Research on the health and safety hazards of 3D printing is new and in development due to the recent proliferation of 3D printing devices. In 2017, the European Agency for Safety and Health at Work has published a discussion paper on the processes and materials involved in 3D printing, potential implications of this technology for occupational safety and health and avenues for controlling potential hazards.

Hazards

Emissions 
Emissions from fused filament printers can include a large number of ultrafine particles and volatile organic compounds (VOCs). The toxicity from emissions varies by source material due to differences in size, chemical properties, and quantity of emitted particles. Excessive exposure to VOCs can lead to irritation of the eyes, nose, and throat, headache, loss of coordination, and nausea and some of the chemical emissions of fused filament printers have also been linked to asthma. Based on animal studies, carbon nanotubes and carbon nanofibers sometimes used in fused filament printing can cause pulmonary effects including inflammation, granulomas, and pulmonary fibrosis when at the nanoparticle size. A National Institute for Occupational Safety and Health (NIOSH) study noted particle emissions from a fused filament peaked a few minutes after printing started and returned to baseline levels 100 minutes after printing ended. Workers may also inadvertently transport materials outside the workplace on their shoes, garments, and body, which may pose hazards for other members of the public.

Laser sintering and laser beam melting systems for additive manufacturing have become more important recently. The Institute for Occupational Safety and Health (IFA) together with German social accident insurance institutions conducted a measurement programme on inhalation exposure to hazardous substances during laser deposition welding and laser beam melting with alloyed steels and nickel-, aluminium- and titanium-based alloys. No chromium(VI) compounds were detected in the workplace air during the process when materials containing chromium were processed, and the assessment criteria were complied with during processes with the other metal powders. One reason for this is that the machines are usually operated with encapsulation or dust extraction in order to achieve the required product quality. Since many work steps before and after the process including the handling of powder or powdered parts are performed manually or semi-automatically, there are huge effects on the degree of inhalation exposure and the measured values vary broadly.
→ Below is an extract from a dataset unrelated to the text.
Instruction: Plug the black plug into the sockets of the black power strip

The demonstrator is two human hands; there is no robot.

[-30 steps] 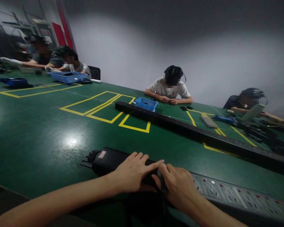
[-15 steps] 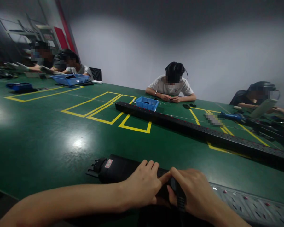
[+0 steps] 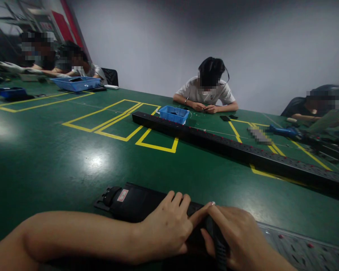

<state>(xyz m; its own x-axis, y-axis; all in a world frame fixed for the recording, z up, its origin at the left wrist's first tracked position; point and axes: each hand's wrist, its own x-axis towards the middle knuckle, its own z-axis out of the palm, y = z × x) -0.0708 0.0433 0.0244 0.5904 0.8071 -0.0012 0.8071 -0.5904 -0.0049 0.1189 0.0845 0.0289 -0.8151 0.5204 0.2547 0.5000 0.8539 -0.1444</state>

It is therefore difficult to derive tailored measures for these processes.

Carbon nanoparticle emissions and processes using powder metals are highly combustible and raise the risk of dust explosions. At least one case of severe injury was noted from an explosion involved in metal powders used for fused filament printing.

Other 
Additional hazards include burns from hot surfaces such as lamps and print head blocks, exposure to laser or ultraviolet radiation, electrical shock, mechanical injury from being struck by moving parts, and noise and ergonomic hazards. Other concerns involve gas and material exposures, in particular nanomaterials, material handling, static electricity, moving parts and pressures.

Hazards to health and safety also exist from post-processing activities done to finish parts after they have been printed. These post-processing activities can include chemical baths, sanding, polishing, or vapor exposure to refine surface finish, as well as general subtractive manufacturing techniques such as drilling, milling, or turning to modify the printed geometry. Any technique that removes material from the printed part has the potential to generate particles that can be inhaled or cause eye injury if proper personal protective equipment is not used, such as respirators or safety glasses. Caustic baths are often used to dissolve support material used by some 3D printers that allows them to print more complex shapes. These baths require personal protective equipment to prevent injury to exposed skin.

Since 3D imaging creates items by fusing materials together, there runs the risk of layer separation in some devices made using 3D imaging. For example, in January 2013, the US medical device company, DePuy, recalled their knee and hip replacement systems. The devices were made from layers of metal, and shavings had come loose – potentially harming the patient.

Hazard controls 

Hazard controls include using manufacturer-supplied covers and full enclosures, using proper ventilation, keeping workers away from the printer, using respirators, turning off the printer if it jammed, and using lower emission printers and filaments. Personal protective equipment has been found to be the least desirable control method with a recommendation that it only be used to add further protection in combination with approved emissions protection.

Health regulation 
Although no occupational exposure limits specific to 3D printer emissions exist, certain source materials used in 3D printing, such as carbon nanofiber and carbon nanotubes, have established occupational exposure limits at the nanoparticle size.

 the US Government has set 3D printer emission standards for only a limited number of compounds. Furthermore, the few established standards address factory conditions, not home or other environments in which the printers are likely to be used.